What you are asked to do: State the number of lines in the following material that contain the string "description", and nothing else.

Records shown:
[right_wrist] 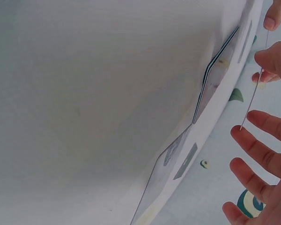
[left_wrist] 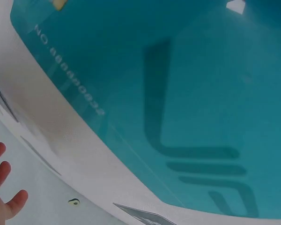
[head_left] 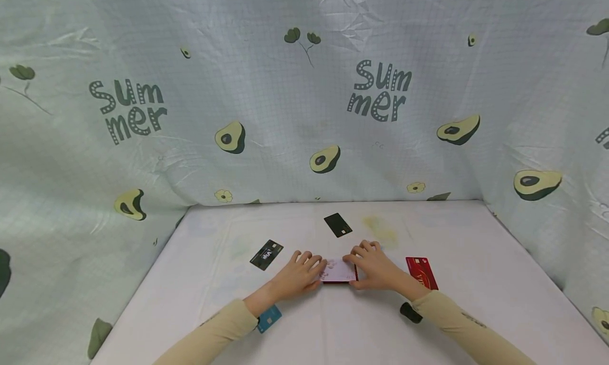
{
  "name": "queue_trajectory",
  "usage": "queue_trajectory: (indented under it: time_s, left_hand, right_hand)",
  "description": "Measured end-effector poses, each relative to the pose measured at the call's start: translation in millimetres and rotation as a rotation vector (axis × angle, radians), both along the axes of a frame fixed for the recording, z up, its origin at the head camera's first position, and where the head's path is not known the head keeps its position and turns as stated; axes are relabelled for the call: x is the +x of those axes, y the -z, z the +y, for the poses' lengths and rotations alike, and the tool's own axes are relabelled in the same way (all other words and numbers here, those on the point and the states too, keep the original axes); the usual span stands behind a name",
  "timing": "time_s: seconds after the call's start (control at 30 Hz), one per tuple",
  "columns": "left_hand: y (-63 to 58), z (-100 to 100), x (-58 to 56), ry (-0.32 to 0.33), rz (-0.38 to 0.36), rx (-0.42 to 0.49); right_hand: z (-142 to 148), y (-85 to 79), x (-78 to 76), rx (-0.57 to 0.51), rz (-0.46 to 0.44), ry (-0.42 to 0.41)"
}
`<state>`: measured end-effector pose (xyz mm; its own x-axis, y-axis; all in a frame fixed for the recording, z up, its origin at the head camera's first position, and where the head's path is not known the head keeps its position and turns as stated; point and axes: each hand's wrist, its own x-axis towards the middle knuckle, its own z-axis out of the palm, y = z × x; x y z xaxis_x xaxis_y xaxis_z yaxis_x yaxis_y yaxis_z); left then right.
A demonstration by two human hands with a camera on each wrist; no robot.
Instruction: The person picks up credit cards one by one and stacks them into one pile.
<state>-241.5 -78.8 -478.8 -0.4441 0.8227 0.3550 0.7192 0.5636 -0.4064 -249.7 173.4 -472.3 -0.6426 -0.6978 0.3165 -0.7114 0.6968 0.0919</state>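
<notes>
In the head view a pale pink card (head_left: pixel 339 270) with a faint floral print is held between both hands, a dark red edge showing along its near and right sides. My left hand (head_left: pixel 298 274) pinches its left end, thumb nearest me. At the right end my right hand (head_left: pixel 376 267) grips it between thumb and fingers. From the right wrist, the card (right_wrist: pixel 251 101) appears edge-on as a thin line between the right hand's fingers (right_wrist: pixel 262 150) and thumb. Some left fingertips (left_wrist: pixel 1 176) enter the left wrist view at its lower left.
A blue card (head_left: pixel 269 318) lies by the left wrist and fills much of the left wrist view. A black "Vip" card (head_left: pixel 266 254), another black card (head_left: pixel 338 225) and a red card (head_left: pixel 422 272) lie around the hands. A small black object (head_left: pixel 411 312) is beside the right sleeve.
</notes>
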Motion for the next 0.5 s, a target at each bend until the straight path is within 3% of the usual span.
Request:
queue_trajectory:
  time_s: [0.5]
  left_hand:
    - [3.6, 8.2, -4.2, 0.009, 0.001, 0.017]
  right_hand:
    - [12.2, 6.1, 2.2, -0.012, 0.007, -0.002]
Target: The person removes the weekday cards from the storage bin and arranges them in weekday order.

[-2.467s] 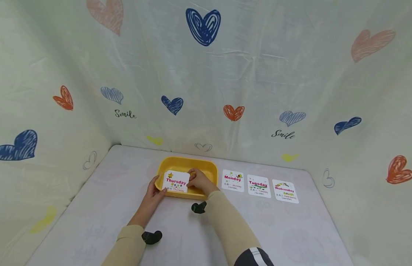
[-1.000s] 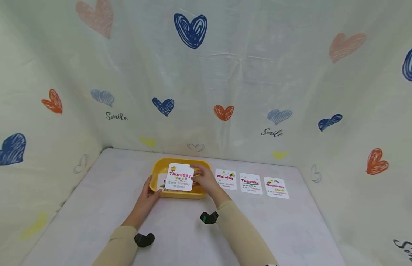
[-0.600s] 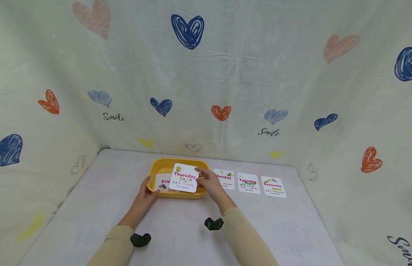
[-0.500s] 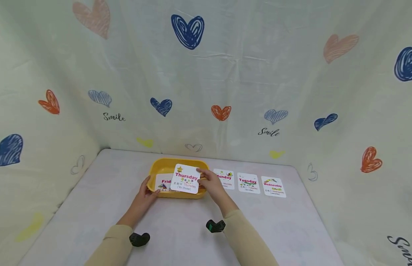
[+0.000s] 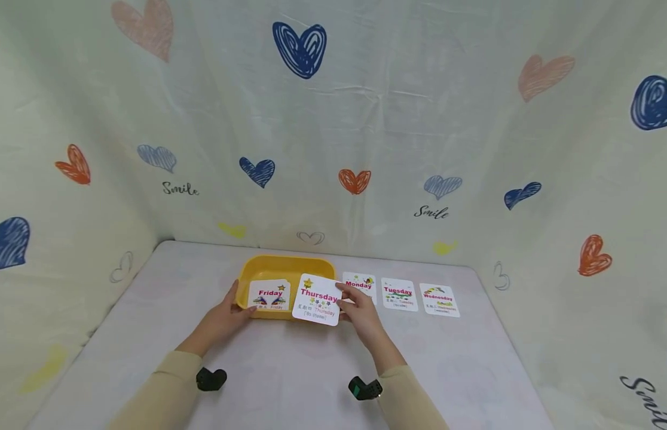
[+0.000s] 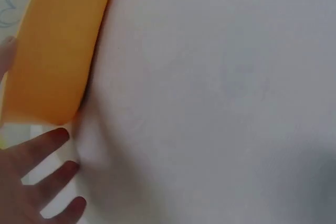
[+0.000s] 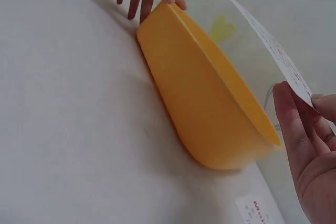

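Observation:
My right hand [image 5: 366, 319] pinches the right edge of a white Thursday card [image 5: 316, 300], held tilted over the front right corner of a yellow tray [image 5: 287, 267]. The right wrist view shows the card [image 7: 273, 48] edge-on between thumb and fingers, above the rim. My left hand [image 5: 220, 322] grips the tray's front left corner, thumb at the rim; its other fingers hang spread beside the wall in the left wrist view. Inside the tray lies a Friday card [image 5: 269, 294], with another card's edge just showing behind it.
Right of the tray, Monday [image 5: 361, 285], Tuesday [image 5: 400, 295] and Wednesday [image 5: 440, 300] cards lie in a row on the white table [image 5: 290, 376]. The Monday card is partly covered by my right hand. A heart-printed curtain [image 5: 333, 119] stands around the table's back and sides.
The Thursday card was lifted from within the tray and carried to the right and toward me, uncovering the Friday card. My left hand stays on the tray's corner.

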A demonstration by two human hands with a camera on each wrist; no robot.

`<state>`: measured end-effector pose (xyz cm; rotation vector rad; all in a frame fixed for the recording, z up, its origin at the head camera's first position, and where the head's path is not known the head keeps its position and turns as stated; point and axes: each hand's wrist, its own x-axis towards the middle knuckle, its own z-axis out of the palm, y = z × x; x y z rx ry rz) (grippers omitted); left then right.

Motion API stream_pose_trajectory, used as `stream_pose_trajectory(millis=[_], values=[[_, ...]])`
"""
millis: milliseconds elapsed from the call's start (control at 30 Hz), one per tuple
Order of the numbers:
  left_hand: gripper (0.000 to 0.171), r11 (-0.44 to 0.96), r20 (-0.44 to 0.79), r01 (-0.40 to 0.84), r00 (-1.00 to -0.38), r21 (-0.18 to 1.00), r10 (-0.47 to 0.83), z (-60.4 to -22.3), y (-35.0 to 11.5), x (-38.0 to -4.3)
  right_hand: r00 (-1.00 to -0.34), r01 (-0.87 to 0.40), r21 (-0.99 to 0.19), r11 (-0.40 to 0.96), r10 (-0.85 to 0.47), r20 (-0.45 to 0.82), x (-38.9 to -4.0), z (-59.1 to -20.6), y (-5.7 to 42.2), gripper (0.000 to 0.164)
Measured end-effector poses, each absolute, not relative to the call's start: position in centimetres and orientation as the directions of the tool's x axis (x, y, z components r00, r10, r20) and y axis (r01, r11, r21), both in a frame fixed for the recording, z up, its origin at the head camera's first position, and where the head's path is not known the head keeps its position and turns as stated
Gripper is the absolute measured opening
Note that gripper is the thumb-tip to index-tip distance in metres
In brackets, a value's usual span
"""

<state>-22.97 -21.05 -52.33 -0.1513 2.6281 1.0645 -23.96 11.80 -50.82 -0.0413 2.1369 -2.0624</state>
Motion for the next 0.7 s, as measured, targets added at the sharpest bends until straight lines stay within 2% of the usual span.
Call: stream_pose_trajectory(millis=[300, 467, 700], values=[[0.101, 0.793, -0.358, -0.151, -0.929, 0.590, 0.090, -50.7, -22.4, -23.6, -0.991, 0.096, -0.991, 0.089, -0.086, -0.104, -22.1, -52.2, 14.6, 0.049], [0.105, 0.835, -0.399, -0.142, -0.912, 0.531, 0.098, -50.4, -22.4, -24.3, -0.991, 0.124, -0.989, 0.083, -0.036, -0.128, -21.2, -52.9, 16.0, 0.055], [0.106, 0.877, -0.406, -0.066, -0.901, 0.475, 0.152, -50.5, -22.1, -25.5, -0.984, 0.176, -0.982, 0.075, 0.023, -0.175, -20.0, -54.0, 17.5, 0.060]])
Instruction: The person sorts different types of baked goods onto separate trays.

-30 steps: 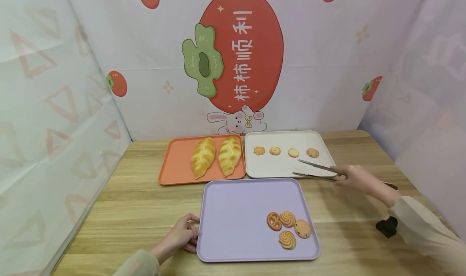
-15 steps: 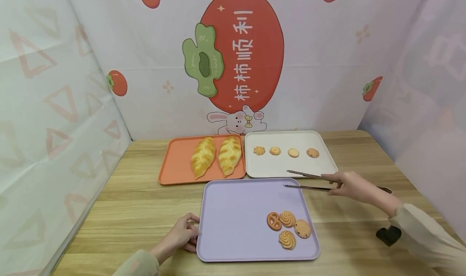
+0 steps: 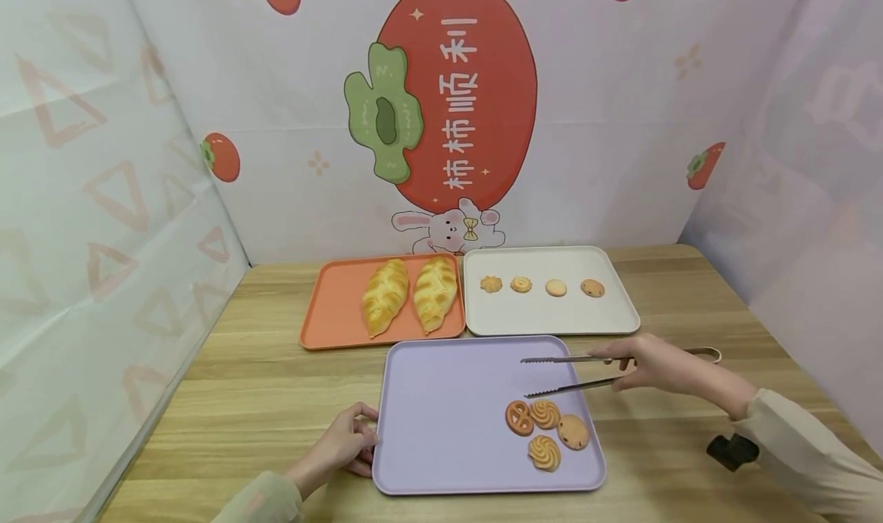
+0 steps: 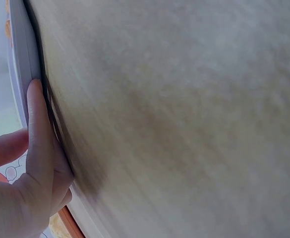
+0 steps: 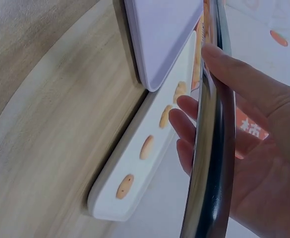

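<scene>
My right hand [image 3: 655, 363] holds a pair of metal tongs [image 3: 579, 359], whose arms also show large in the right wrist view. The serrated tips are spread apart with nothing between them, over the right part of the purple tray [image 3: 448, 400], just behind the cookies. A pretzel cookie [image 3: 520, 418], two swirl cookies [image 3: 545, 453] and a round chip cookie [image 3: 573, 432] lie in that tray. At the tray's left edge my left hand [image 3: 343, 440] grips the rim; in the left wrist view one finger [image 4: 38, 114] lies along its outer wall.
Behind, a white tray [image 3: 545, 320] carries several small cookies in a row. Beside it an orange tray [image 3: 331, 308] bears two long braided breads [image 3: 386, 297]. A black object [image 3: 733, 452] is below the right sleeve. Printed curtains stand around the wooden table [image 3: 276, 377].
My right hand has brought the spread tongs from over the white tray's front edge toward me and slightly left, over the purple tray. The left hand and all the food stay in place.
</scene>
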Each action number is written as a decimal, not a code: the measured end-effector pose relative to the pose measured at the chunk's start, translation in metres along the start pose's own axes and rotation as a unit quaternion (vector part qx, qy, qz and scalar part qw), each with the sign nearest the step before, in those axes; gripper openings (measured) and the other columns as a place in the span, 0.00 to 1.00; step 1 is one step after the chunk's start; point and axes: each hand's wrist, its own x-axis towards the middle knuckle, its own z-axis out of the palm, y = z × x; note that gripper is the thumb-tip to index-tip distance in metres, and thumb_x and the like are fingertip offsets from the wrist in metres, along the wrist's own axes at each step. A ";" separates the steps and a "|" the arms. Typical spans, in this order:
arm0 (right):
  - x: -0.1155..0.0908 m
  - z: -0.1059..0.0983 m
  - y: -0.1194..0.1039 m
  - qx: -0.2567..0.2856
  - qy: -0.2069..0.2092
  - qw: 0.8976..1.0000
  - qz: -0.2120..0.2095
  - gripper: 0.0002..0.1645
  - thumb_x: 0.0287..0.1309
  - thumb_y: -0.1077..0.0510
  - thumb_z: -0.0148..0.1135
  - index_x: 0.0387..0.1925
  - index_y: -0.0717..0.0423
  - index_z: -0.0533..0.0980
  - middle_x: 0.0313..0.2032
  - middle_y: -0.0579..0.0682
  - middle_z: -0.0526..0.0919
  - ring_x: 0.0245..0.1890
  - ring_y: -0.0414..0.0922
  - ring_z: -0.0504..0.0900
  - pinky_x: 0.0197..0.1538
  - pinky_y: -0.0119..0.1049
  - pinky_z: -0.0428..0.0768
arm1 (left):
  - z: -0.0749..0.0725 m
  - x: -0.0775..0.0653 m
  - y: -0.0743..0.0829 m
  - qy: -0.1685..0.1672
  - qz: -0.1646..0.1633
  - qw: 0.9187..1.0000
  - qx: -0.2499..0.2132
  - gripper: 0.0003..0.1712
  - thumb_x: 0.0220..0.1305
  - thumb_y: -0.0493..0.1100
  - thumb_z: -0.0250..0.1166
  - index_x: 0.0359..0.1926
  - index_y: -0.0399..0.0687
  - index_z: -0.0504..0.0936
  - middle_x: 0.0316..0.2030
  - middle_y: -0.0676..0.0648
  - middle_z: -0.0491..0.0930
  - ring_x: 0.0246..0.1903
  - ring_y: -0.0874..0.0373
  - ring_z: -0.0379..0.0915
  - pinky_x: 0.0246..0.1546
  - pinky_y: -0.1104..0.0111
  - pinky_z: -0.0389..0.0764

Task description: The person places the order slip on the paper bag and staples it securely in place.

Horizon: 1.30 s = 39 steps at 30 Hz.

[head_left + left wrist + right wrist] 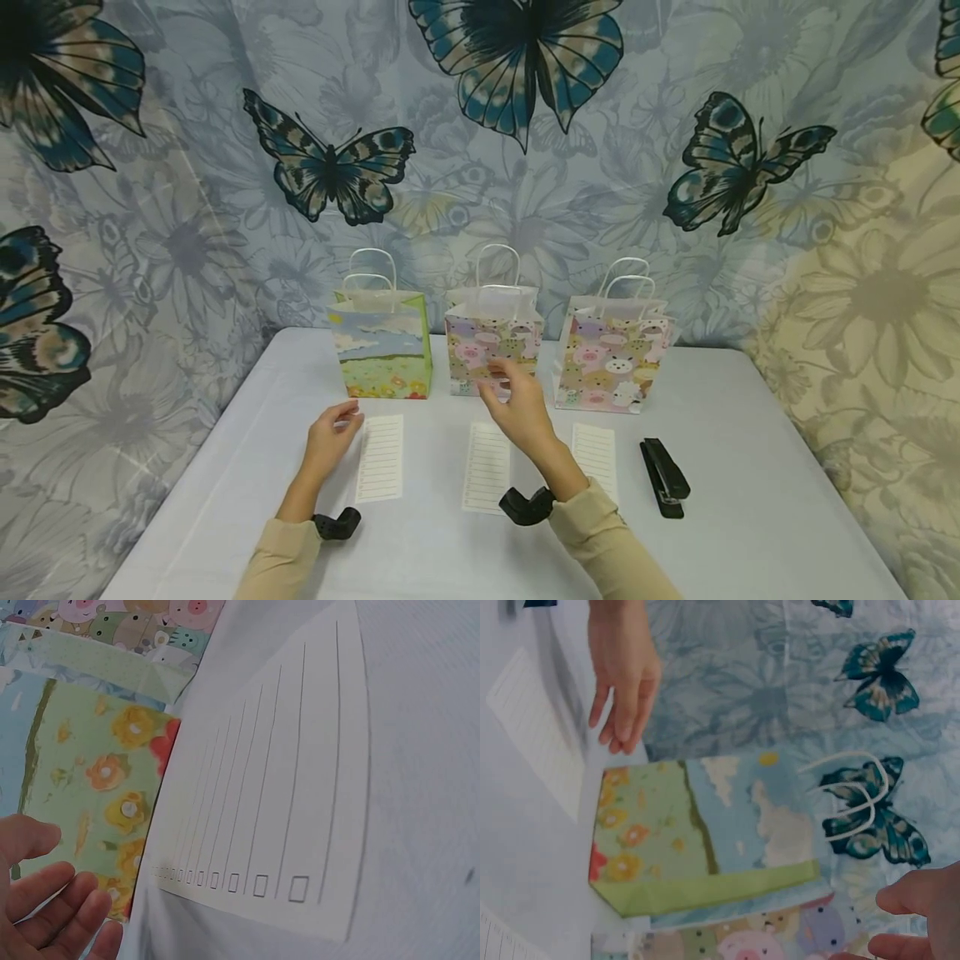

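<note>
Three paper gift bags with white handles stand in a row: a meadow-print bag (381,343) on the left and cartoon-animal bags (467,337) (611,362) in the middle and on the right. My left hand (327,443) is beside the upper left edge of a lined checklist slip (381,460), below the meadow bag, and its fingers (71,907) are loosely bent with nothing in them. Raised in front of the middle bag, my right hand (521,410) has thumb and fingers apart and holds nothing. It overlaps that bag's lower part in the head view.
Two more lined slips (484,471) (597,450) lie below the middle and right bags, the right one partly behind my wrist. A black stapler (664,478) rests at the right on the white-covered table (750,517). Behind hangs a butterfly-print cloth (525,200).
</note>
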 end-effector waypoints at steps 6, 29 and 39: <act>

Final answer: 2